Zu Eurer letzten Tour gab es eine Live-DVD mit einer beeindruckenden Dokumentation über Euch als Band. Ich habe selten so ein gutes und liebevoll zusammengestelltes Special auf einer Musik-DVD gesehen. Wer ist für den „Kurzfilm“ verantwortlich? Wird es auch zur „Schöne neue Welt“-Tour eine DVD geben?

Danke, das ist ein schönes Kompliment. Der Journalist Ernst Kramer hat mit unserer Hilfe diese Doku zusammengestellt. Was die DVD zur aktuellen Tour angeht: Das steht noch nicht fest. Wir werden sehen, was die Zukunft bringt.

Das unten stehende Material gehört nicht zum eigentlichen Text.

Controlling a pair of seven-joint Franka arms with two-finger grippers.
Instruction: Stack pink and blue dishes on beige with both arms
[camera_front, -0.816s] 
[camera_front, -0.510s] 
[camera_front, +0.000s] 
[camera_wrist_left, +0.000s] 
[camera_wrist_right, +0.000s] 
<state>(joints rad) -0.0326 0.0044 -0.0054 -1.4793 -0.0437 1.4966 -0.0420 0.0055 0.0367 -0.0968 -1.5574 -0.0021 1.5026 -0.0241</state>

Von besagtem Report ist mir noch gut in Erinnerung, dass Ihr Euch während der Tour persönlich auf die Suche nach einem Waschsaloon machen musstet, um Eure Outfits zu waschen. Und so sah man sieben Culchas mit ihren Wäschesäcken durch die City ziehen…

(lacht) Ja – aber das gehört zum Glück der Vergangenheit an. Das wäre auch rein zeitlich nicht mehr möglich – ganz abgesehen von dem Tumult, den wir in einer belebten Straße auslösen würden. Wir haben jetzt die nette Frau Karsten dabei, die sich um die Wäsche kümmert. Sie ist nebenbei auch die beste Stylistin, die es gibt!

Ihr seid fleißig auf Twitter unterwegs und unterrichtet Eure Fans beispielsweise live aus dem Studio oder Backstage von der Tour. Gibt es Promis oder Organisationen, deren Ihr verfolgt? Beatblogger.de bietet zum Beispiel einen interessanten Tweet an…

Nein, aufmerksam folgen tun wir nicht wirklich. Aber uns selbst macht das Twittern sehr viel Spaß! Also: Folgt uns!!!